→ **What you should do**: Your answer should consist of each line below that contains the string "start".

(Beginning of Listed entries)

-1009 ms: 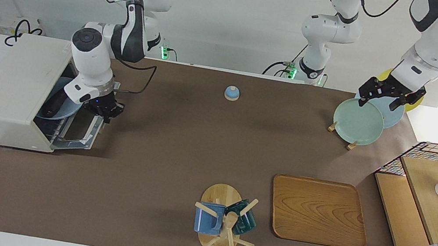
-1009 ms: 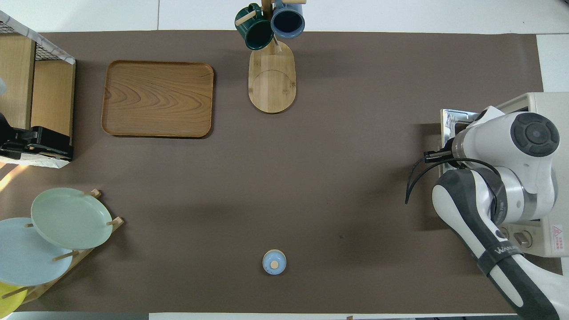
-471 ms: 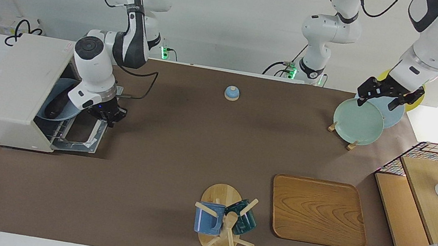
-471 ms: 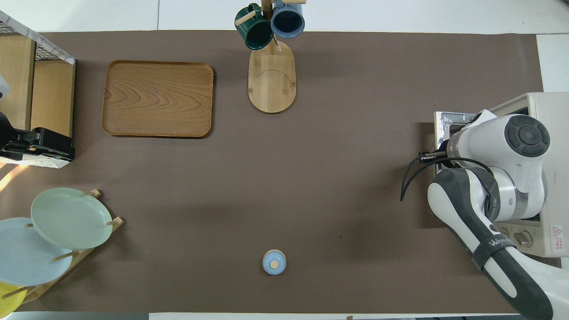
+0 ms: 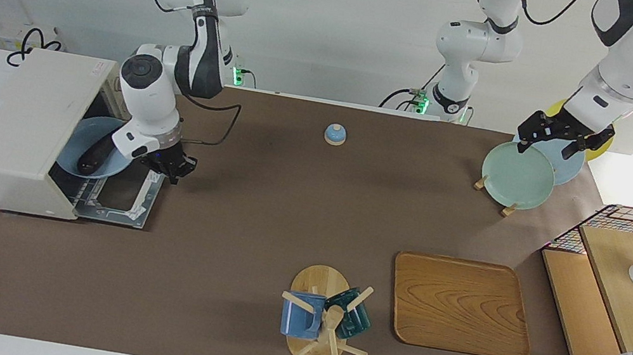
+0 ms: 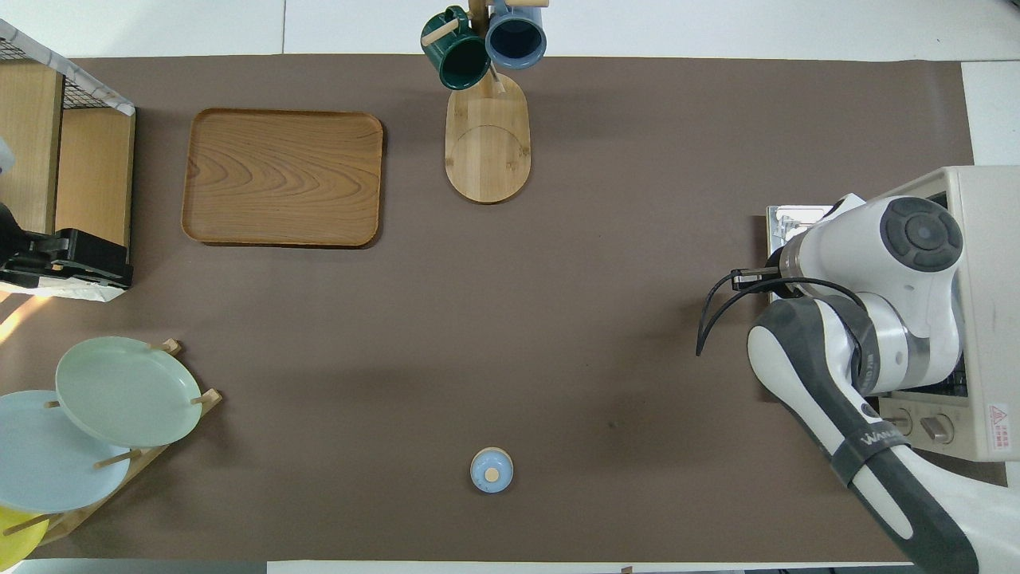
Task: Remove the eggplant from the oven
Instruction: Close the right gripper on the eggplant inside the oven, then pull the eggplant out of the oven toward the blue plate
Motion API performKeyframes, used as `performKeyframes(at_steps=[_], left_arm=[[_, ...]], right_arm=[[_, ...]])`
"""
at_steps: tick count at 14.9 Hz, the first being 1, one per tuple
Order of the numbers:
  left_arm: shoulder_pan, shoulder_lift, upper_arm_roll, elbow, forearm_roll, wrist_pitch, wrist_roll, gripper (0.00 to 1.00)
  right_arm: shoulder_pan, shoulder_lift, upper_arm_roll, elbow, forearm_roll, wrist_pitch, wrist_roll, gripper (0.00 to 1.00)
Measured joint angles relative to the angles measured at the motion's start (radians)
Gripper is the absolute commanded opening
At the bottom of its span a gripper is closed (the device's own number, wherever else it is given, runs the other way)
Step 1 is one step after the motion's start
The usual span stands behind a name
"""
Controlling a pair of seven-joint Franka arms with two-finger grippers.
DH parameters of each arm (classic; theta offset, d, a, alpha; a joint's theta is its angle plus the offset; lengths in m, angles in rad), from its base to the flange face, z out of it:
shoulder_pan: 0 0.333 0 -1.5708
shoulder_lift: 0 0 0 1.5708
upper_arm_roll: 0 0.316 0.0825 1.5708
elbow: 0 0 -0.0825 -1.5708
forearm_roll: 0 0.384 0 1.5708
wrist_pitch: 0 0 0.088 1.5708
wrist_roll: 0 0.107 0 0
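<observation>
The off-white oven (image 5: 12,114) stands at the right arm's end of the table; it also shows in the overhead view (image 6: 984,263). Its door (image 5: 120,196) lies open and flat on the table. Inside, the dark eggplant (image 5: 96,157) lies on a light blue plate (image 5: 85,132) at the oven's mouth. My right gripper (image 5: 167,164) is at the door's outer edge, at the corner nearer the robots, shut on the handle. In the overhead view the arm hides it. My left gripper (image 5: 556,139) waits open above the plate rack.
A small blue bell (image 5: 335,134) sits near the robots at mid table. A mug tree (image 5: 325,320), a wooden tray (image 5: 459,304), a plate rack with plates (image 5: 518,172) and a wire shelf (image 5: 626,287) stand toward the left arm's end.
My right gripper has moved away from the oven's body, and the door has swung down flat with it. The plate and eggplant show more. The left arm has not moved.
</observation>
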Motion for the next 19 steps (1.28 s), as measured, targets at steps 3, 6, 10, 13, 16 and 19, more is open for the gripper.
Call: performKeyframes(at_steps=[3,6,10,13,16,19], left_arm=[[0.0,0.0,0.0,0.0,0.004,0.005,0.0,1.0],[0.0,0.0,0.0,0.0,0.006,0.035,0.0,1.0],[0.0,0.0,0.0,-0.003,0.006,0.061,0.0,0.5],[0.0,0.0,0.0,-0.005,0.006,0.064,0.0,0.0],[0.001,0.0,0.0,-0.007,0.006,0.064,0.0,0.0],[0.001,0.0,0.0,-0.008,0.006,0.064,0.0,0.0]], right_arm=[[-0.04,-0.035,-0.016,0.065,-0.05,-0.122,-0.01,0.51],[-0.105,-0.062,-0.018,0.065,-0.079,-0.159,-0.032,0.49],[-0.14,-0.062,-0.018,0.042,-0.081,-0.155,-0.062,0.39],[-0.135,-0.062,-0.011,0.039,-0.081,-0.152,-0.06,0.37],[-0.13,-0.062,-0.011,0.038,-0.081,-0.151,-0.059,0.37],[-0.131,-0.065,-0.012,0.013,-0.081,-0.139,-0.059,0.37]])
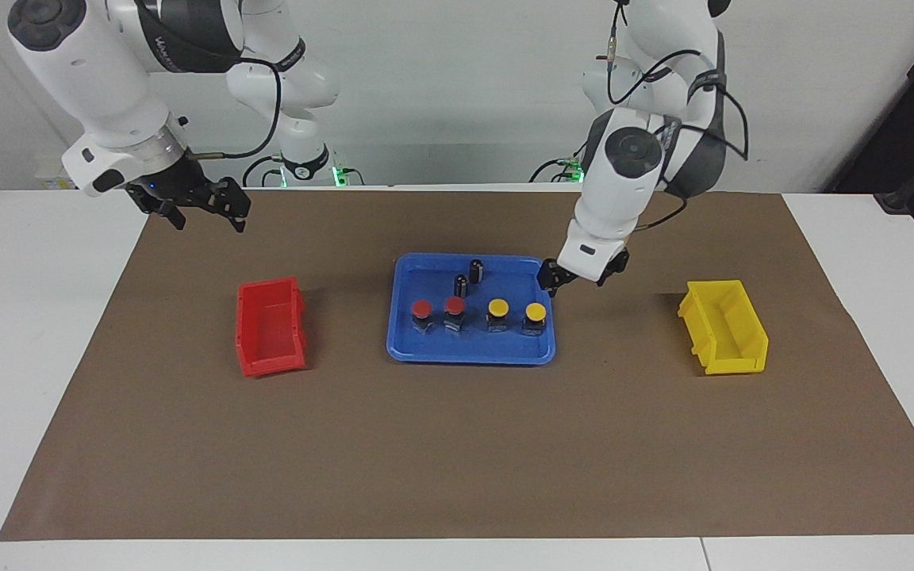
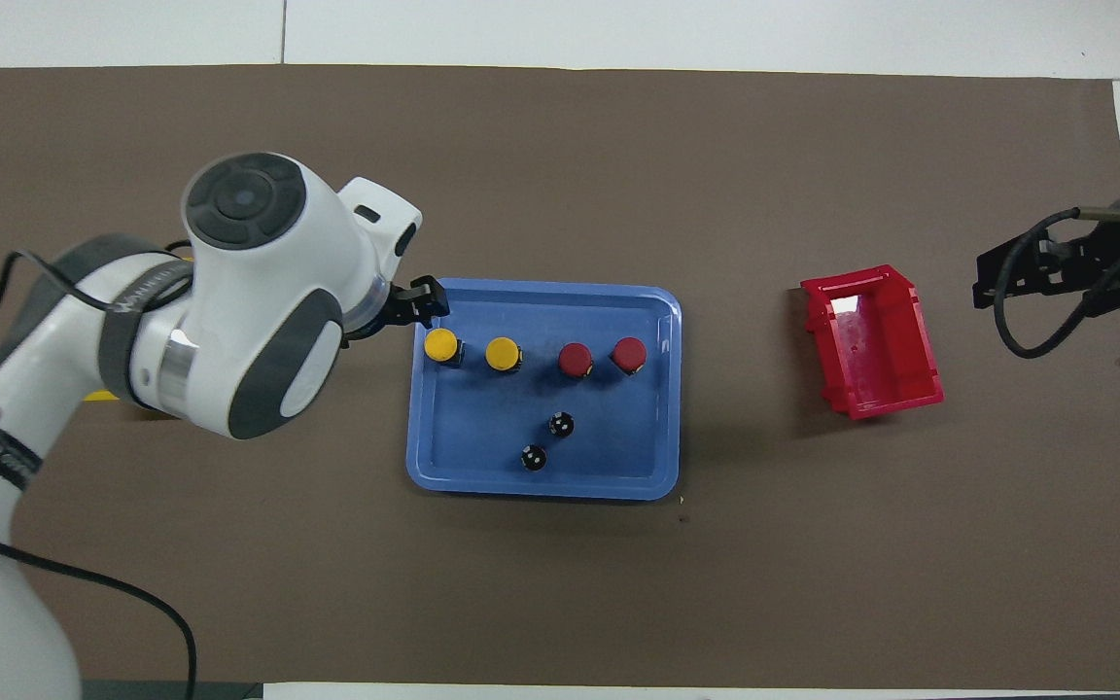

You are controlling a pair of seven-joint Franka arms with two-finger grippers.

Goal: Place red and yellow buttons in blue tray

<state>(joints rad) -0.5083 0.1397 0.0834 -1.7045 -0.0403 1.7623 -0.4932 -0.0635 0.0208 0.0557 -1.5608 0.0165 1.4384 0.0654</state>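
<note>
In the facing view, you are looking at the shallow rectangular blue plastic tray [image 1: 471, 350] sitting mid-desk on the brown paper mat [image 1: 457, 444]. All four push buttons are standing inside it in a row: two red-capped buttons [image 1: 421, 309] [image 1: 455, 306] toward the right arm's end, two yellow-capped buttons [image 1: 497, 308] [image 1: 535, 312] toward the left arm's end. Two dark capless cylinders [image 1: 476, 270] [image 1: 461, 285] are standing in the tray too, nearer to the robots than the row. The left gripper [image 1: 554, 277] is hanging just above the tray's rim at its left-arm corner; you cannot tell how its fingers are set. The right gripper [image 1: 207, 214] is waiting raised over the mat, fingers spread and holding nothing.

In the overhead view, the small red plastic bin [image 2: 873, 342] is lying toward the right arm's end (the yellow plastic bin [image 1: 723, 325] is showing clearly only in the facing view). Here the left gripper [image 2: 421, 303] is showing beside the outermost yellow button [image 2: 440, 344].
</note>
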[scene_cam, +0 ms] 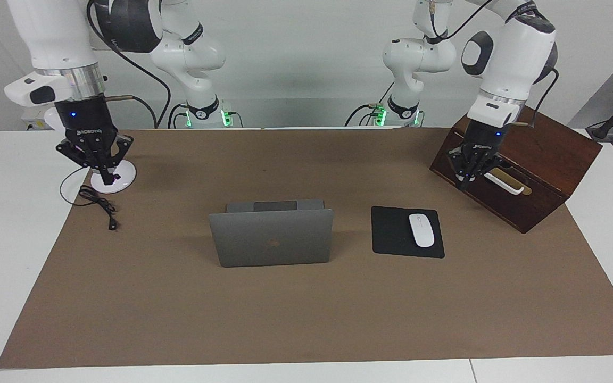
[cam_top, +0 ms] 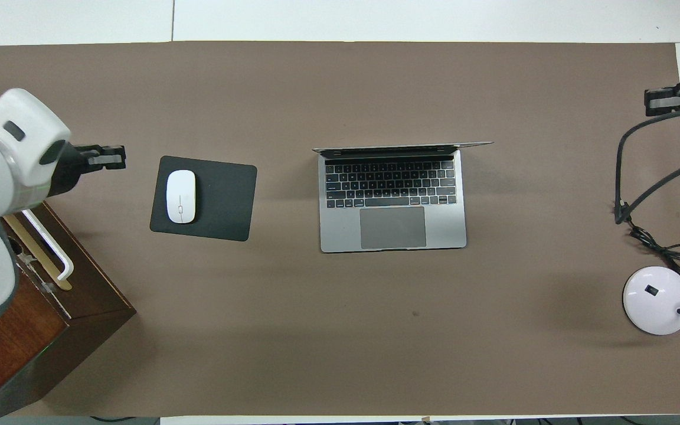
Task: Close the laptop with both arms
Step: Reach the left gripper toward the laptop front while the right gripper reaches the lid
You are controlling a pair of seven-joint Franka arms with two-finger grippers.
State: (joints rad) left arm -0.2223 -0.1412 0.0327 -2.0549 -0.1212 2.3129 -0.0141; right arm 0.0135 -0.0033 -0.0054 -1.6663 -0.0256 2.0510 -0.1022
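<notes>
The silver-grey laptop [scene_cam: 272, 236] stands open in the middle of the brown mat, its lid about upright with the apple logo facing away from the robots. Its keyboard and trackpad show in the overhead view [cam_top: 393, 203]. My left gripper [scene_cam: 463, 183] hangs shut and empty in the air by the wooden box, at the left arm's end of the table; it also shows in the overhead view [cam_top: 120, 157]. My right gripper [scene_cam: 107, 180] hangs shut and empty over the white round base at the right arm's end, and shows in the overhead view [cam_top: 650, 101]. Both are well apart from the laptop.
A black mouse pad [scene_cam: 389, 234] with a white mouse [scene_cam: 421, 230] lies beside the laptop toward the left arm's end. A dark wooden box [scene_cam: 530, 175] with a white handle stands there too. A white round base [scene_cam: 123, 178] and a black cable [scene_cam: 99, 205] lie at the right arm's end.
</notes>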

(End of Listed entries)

→ **Result of the task**:
Measured joint angles relative to the angles measured at the motion's start (radians)
Step 1 is one step after the motion's start

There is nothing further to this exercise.